_Work item_: With the pictures removed, write out the data below exactly.

_Data below_:
========================================

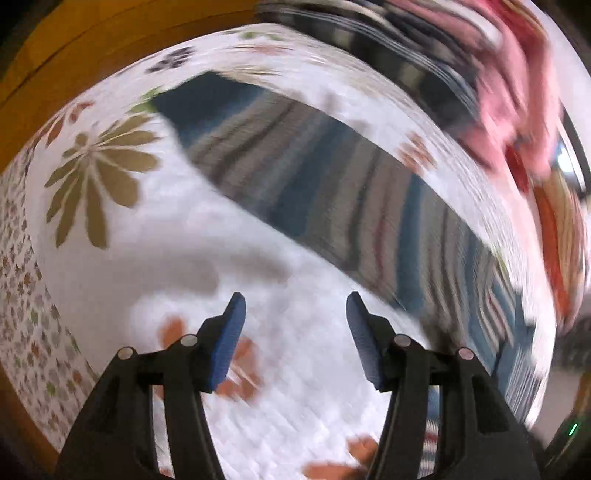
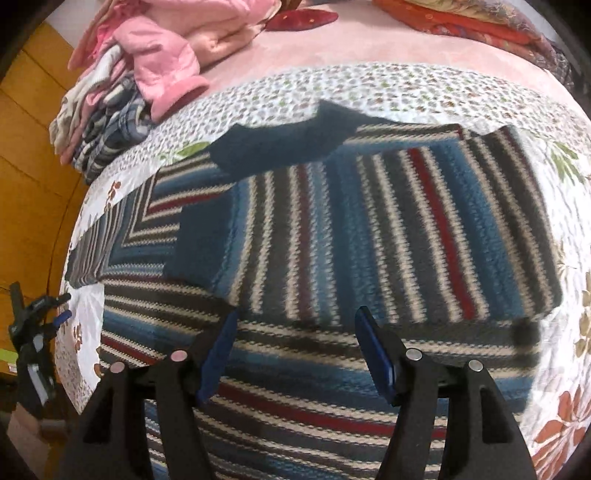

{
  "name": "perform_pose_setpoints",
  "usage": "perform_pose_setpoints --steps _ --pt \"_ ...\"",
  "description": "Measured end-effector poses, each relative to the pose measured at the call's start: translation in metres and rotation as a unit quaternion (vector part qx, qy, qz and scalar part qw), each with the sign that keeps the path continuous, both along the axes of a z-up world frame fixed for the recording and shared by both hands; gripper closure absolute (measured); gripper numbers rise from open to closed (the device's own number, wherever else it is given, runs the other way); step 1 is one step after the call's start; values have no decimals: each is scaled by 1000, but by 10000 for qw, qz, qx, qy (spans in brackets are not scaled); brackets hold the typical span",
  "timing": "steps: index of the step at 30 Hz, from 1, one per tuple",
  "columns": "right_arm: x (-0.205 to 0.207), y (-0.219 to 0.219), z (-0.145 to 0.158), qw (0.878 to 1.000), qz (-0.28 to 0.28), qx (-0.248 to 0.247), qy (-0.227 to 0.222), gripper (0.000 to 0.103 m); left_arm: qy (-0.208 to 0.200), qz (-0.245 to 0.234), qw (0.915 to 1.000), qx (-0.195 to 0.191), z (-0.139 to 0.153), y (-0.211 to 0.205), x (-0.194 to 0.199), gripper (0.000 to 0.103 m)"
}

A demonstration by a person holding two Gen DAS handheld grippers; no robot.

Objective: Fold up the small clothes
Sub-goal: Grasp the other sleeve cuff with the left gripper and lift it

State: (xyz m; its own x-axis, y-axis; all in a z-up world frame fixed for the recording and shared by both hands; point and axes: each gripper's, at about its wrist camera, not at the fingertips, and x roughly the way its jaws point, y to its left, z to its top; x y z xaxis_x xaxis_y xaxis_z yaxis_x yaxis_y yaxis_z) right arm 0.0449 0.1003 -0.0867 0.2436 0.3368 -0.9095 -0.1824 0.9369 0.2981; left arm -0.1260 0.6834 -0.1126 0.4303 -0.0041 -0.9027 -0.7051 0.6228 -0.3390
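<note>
A striped knit sweater (image 2: 369,236) in blue, grey, white and red lies flat on a floral white bedspread (image 2: 332,88), its sleeves folded over the body. My right gripper (image 2: 295,321) hovers open just above the sweater's lower part, holding nothing. In the blurred left wrist view the same sweater (image 1: 332,184) runs diagonally across the bedspread (image 1: 184,240). My left gripper (image 1: 295,306) is open over bare bedspread, short of the sweater's near edge. The left gripper (image 2: 55,317) also shows at the bed's left edge in the right wrist view.
A heap of pink and plaid clothes (image 2: 147,74) sits at the bed's far left corner; blurred pink and red garments (image 1: 498,92) appear at the left view's upper right. Red-orange folded fabric (image 2: 461,22) lies at the back right. Orange-brown floor (image 2: 29,166) lies beside the bed.
</note>
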Motion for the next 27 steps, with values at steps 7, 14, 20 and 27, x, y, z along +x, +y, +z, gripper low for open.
perform_pose_setpoints --steps 7,14,20,27 --pt "1 20 -2 9998 132 -154 -15 37 -401 595 9961 -520 -26 47 20 47" --pt "3 29 -4 9997 172 -181 -6 37 -668 1014 9895 -787 -40 76 31 47" --pt "2 34 -5 9996 212 -195 -15 37 -604 1182 9891 -641 -39 83 44 71" --pt "2 24 -3 9996 166 -214 -59 37 -969 872 9899 -549 -17 63 50 91"
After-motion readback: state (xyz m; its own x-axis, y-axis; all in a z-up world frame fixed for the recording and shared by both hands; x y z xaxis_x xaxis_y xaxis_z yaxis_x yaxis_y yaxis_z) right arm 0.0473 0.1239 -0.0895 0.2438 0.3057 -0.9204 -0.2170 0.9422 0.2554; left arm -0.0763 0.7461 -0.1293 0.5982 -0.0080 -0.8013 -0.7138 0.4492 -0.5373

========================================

_Task result_:
{
  "name": "perform_pose_setpoints",
  "usage": "perform_pose_setpoints --steps _ --pt \"_ ...\"",
  "description": "Measured end-effector poses, each relative to the pose measured at the call's start: translation in metres and rotation as a unit quaternion (vector part qx, qy, qz and scalar part qw), each with the sign that keeps the path continuous, both along the axes of a z-up world frame fixed for the recording and shared by both hands; gripper closure absolute (measured); gripper numbers rise from open to closed (the device's own number, wherever else it is given, runs the other way); step 1 is one step after the call's start; values have no decimals: each is scaled by 1000, but by 10000 for qw, qz, qx, qy (spans in brackets are not scaled); brackets hold the typical span",
  "timing": "steps: index of the step at 30 Hz, from 1, one per tuple",
  "columns": "right_arm: x (-0.205 to 0.207), y (-0.219 to 0.219), z (-0.145 to 0.158), qw (0.878 to 1.000), qz (-0.28 to 0.28), qx (-0.248 to 0.247), qy (-0.227 to 0.222), gripper (0.000 to 0.103 m); left_arm: qy (-0.208 to 0.200), qz (-0.245 to 0.234), qw (0.915 to 1.000), qx (-0.195 to 0.191), z (-0.139 to 0.153), y (-0.211 to 0.205), x (-0.194 to 0.199), gripper (0.000 to 0.103 m)"
}

A demonstration by a person holding two Gen DAS handheld grippers; no robot.

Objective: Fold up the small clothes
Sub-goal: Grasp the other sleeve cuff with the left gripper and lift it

State: (xyz m; its own x-axis, y-axis; all in a z-up world frame fixed for the recording and shared by both hands; point and axes: each gripper's, at about its wrist camera, not at the fingertips, and x roughly the way its jaws point, y to its left, z to its top; x y z xaxis_x xaxis_y xaxis_z yaxis_x yaxis_y yaxis_z) right arm 0.0449 0.1003 -0.0867 0.2436 0.3368 -0.9095 -0.1824 0.9369 0.2981; left arm -0.1260 0.6834 -0.1126 0.4303 -0.0041 -0.9027 -0.7051 0.6228 -0.3390
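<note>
A striped knit sweater (image 2: 369,236) in blue, grey, white and red lies flat on a floral white bedspread (image 2: 332,88), its sleeves folded over the body. My right gripper (image 2: 295,321) hovers open just above the sweater's lower part, holding nothing. In the blurred left wrist view the same sweater (image 1: 332,184) runs diagonally across the bedspread (image 1: 184,240). My left gripper (image 1: 295,306) is open over bare bedspread, short of the sweater's near edge. The left gripper (image 2: 55,317) also shows at the bed's left edge in the right wrist view.
A heap of pink and plaid clothes (image 2: 147,74) sits at the bed's far left corner; blurred pink and red garments (image 1: 498,92) appear at the left view's upper right. Red-orange folded fabric (image 2: 461,22) lies at the back right. Orange-brown floor (image 2: 29,166) lies beside the bed.
</note>
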Motion for the next 27 steps, with values at steps 7, 14, 20 and 27, x, y, z along +x, +y, +z, gripper low for open.
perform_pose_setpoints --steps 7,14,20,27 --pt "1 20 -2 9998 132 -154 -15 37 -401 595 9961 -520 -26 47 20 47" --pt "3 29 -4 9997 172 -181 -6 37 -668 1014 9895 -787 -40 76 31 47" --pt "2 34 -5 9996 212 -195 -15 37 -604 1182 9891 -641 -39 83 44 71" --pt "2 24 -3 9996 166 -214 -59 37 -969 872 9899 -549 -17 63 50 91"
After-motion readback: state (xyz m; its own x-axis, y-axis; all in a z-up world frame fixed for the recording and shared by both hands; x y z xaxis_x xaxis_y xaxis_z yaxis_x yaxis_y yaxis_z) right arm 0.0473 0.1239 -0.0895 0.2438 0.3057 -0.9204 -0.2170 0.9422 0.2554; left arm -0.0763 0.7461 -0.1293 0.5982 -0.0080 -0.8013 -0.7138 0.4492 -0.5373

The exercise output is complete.